When I was in high school, we boarded horses on our farm to help support my horse. Then my dad converted one of the pastures and built three professional level clay tennis courts. He did it by hand, totally on a shoestring. Wheel barrel, shovel, a bit of screen on a frame to sift the clay. He'd buy some hardware here, and hire a local farmer with a backhoe/bulldozer to do a little digging or smoothing there.
We didn't have much in the way of cash. My dad was a teacher in a poor district. So every summer, my parents would give tennis lessons, and hold tennis tournaments -- every single weekend -- and maybe rent out the courts to some up-and-coming player who was looking for more experience on clay before a big time tournament. We had two antique pop machines which we used to sell pop to the trickle of customers. We also spread a sheet on the tennis court fence and projected 16mm film to have movie nights, with popcorn and hot dogs.
I have an uncle who made (and lost and made again) many fortunes with bigger versions of that sort of thing, but for us, it was just the way we lived.
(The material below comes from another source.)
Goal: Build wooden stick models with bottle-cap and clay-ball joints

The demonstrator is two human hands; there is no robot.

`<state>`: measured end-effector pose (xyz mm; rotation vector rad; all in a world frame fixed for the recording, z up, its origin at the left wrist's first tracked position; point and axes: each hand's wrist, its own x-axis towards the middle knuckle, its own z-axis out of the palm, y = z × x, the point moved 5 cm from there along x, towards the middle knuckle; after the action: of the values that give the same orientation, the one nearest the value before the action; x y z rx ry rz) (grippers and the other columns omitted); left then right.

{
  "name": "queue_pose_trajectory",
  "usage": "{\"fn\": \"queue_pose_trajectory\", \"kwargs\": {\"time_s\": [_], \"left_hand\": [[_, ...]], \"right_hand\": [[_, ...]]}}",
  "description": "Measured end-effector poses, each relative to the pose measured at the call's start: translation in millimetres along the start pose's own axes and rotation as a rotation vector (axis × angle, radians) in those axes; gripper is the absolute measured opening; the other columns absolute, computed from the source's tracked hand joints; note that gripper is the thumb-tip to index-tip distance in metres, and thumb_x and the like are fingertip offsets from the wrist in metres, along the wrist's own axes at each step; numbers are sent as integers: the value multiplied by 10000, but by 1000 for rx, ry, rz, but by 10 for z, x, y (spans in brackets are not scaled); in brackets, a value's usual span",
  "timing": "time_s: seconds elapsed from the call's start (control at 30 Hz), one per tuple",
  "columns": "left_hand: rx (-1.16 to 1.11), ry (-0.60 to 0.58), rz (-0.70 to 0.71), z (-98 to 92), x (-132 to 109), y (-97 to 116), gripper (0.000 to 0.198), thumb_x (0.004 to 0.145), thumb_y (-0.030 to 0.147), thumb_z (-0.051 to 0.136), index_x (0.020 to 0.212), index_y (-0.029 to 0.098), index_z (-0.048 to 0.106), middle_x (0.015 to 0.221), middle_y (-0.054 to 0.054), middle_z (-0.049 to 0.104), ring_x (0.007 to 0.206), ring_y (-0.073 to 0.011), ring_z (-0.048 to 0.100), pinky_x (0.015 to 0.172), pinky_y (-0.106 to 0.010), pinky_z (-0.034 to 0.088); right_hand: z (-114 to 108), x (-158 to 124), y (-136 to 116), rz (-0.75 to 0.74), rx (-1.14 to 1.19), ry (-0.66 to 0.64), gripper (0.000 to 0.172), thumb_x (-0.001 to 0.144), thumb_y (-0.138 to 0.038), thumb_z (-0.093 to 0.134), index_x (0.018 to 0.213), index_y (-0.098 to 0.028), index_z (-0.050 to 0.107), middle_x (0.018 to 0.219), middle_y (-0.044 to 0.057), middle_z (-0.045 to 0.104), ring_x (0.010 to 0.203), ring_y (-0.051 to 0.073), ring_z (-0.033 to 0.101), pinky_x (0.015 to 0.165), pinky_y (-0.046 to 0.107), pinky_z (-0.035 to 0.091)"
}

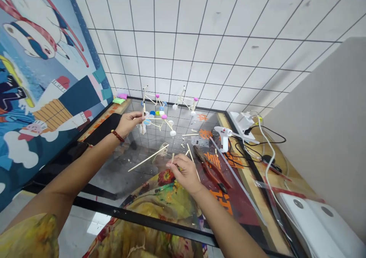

Just a way we could have a life we wanted. Boarding horses meant I could have a horse. Tennis lessons and tournaments meant my dad could play with dirt and play tennis all summer. Selling pop out of a machine meant we had pop.
And so that just seems to be a natural way to live for me. I never had a lemonade stand, but instead of comic books, I liked to read Mother Earth News, especially the "bootstrap businesses" column.
So it was perfectly natural for me to start a business selling buttons at science fiction conventions when I was in college, and especially after college. It paid for the computers I used to design and create the buttons. And the car I used to transport them to the cons. It was also natural to take the job as a noon-time playground supervisor, and do tutoring, and help people write their resumes and fix their computers, not to mention freelance script analysis, and um, you know... writing fiction for magazines! I did these things in lieu of regular work, and in supplement to it.
So I never really saw any source of income -- even my Day Job -- as anything but another income stream. The Day Job was like showing movies on that tennis court: it was fun, rewarding, and it kept me in hot dogs and chips.
So I was never emotionally dependent on that job. It was never my identity.
What that job did for me, though, is allow me to become financially complacent. Sure, while I worked there I still designed t-shirts for Printfection, or wrote SEO articles for eHow on the side. But I didn't need to, and so I didn't do it "for reals." It was more experimental than lucrative.
I never made a lot of money at those other activities, and one thing this 25-year temporary job did for me was to give me cash for investment. Which is the other thing that makes this transition go better.
Investing and Saving
Because of my squirrel-like upbringing, I have a tendency to pack stuff away for winter. It's not just my bank account, and my IRA, and my brokerage account. I have nuts buried all over the place -- from penny jars and first edition books, to tiny amounts of stock in direct investment programs.
My investment secret is this: Stock is a cool toy. If you feel like buying yourself a cool toy (like, say, a wireless mouse) buy stock in the company that makes it instead. (Or some other company you've already vetted.) If you buy a toy, you'll have some fun, and then a year or two down the line, you'll have junk to get rid of. If you buy stock, you still have the value of the stock. Even if the price goes down, you've got more than you had with the toy. (And over time, stock prices trend upward.)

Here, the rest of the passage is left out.